What this does mean is that sellers have to be realistic and real estate agents have to do a better job of educating and being honest about the home with their sellers, who need to make sure they understand the market and area, and certainly can’t just slap a high price tag to a home and expect it to be gone by midnight.

Blame It On The…

You can blame it on the heat.  Later this month blame it on school starting.  In October blame it on Halloween.  November? Blame it on Thanksgiving.  December? Blame it on Christmas … you get the gist.  Excuses never end.

We could blame an event during every month of the year why homes aren’t selling…but what about looking at price?

Let’s stop shifting the blame on a slowing down real estate market on anything and everything.  We are still living, working, and playing in a terrific, growing area and economy.

Yes it’s hot.  Yes school starts in August.  Yes there are holidays and seasons when homes don’t sell as quickly.  If agents and Sellers realize the true value of the home and that the market is shifting — it won’t matter the season — homes will still sell.

Well, that’s all from Tarrant County this week Dirty Readers.  Thanks for reading and following and sharing!  As always, if you have questions, comments or great ideas for a blog … hit me up!

Seth Fowler is a licensed Real Estate Sales Professional for Williams Trew Real Estate in Fort Worth, TX.  Statements and opinions are his and his alone.  Seth has been involved with the home sales and real estate industry in the Fort Worth area since 2004.  He and his family have lived in the area for over 15  years.  Seth also loves bowties!  You can reach Seth at: 817.980.6636 or

5 Comment

  • Thank you Scott. This is the best local analysis I have seen yet. It all boils down to affordability under attack by increasing home values, interest rates, and lack of wage growth. And yes, I too am guilty of blaming the heat.

    • mm

      Thanks for support and reading, sharing Tarrant County Tuesday. It’s certainly not end of world or Recession part deux, but I think it’s a huge cop-out by realtors (who probably shouldn’t be in the biz) to blame anything and everything instead of looking at their part and getting real with Sellers and Buyers alike. Keep reading! OH….and it’s Seth, not Scott (no worries – I get Scott and Sean weekly)

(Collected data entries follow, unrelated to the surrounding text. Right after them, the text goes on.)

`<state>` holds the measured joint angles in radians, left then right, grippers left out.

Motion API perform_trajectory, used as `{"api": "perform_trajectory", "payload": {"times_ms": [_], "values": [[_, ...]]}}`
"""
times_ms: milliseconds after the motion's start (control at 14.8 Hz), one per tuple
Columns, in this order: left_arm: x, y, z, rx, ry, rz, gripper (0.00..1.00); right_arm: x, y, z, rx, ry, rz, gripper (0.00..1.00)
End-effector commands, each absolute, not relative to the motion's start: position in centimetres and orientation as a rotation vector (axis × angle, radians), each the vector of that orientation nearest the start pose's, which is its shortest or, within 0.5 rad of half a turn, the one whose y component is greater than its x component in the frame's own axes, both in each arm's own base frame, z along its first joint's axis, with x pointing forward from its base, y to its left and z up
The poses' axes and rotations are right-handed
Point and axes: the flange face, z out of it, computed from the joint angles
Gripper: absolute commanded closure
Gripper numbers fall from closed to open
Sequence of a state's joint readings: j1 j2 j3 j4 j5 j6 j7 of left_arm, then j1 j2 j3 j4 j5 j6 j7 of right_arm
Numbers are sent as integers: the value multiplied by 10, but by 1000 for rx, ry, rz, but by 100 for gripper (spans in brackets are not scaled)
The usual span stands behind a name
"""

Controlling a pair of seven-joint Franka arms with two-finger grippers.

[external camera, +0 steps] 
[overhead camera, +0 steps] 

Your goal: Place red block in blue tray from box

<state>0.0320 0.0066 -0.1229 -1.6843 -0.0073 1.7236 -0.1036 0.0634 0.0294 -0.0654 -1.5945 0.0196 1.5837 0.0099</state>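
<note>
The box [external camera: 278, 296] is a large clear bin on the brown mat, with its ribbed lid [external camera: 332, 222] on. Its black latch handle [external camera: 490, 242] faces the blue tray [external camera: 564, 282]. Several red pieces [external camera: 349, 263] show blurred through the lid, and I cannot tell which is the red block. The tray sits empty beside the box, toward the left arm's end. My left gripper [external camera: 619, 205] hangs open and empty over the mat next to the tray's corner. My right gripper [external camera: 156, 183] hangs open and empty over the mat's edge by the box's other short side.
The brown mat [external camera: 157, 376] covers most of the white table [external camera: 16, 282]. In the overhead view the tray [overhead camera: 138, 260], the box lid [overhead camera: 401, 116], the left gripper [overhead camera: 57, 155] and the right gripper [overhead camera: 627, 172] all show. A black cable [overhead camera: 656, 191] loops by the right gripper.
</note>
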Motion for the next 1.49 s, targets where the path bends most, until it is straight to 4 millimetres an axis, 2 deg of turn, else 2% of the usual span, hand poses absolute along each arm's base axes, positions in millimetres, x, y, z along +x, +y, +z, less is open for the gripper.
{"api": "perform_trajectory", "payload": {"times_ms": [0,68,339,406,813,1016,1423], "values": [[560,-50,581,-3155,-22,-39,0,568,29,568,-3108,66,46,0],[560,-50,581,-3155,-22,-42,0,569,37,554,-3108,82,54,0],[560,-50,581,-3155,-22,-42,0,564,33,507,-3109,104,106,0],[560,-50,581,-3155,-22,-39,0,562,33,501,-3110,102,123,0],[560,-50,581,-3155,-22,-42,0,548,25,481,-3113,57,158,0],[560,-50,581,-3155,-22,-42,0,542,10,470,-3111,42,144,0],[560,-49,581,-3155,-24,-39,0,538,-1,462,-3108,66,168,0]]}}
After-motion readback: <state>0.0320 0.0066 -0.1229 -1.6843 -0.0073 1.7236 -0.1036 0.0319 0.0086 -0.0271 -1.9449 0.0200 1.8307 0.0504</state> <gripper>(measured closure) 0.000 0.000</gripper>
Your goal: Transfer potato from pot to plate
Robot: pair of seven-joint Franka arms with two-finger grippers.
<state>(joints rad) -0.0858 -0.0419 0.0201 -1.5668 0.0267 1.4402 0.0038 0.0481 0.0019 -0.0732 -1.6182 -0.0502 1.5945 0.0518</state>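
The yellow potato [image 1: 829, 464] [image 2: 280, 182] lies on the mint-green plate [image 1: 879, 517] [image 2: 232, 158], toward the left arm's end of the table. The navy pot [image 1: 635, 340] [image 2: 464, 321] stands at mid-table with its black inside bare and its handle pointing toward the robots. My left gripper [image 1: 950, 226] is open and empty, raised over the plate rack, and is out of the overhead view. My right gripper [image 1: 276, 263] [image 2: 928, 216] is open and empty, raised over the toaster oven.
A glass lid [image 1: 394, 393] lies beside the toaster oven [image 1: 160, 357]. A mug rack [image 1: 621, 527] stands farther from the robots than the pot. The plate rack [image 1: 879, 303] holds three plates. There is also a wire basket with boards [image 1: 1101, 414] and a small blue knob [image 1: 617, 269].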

      • I agree, Seth… same thing in many parts of Dallas. We still have strong market fundamentals and a diverse economy, as well as continued population growth. I like to think the market has simply normalized.

        • mm

          Agree, agree, agree…I also think a normalized market is good for everyone in the long run…just need realtors and sellers to get on board – which they will when listings are sitting and prices are dropping in order to move product. Thanks for reading, following, sharing…Stay Dirty!

  • Supply and demand dictate where the market will go. If we continue to get an increased number of new listings in the MLS (May and June both record breaking months) pricing will flatten because of increased selection.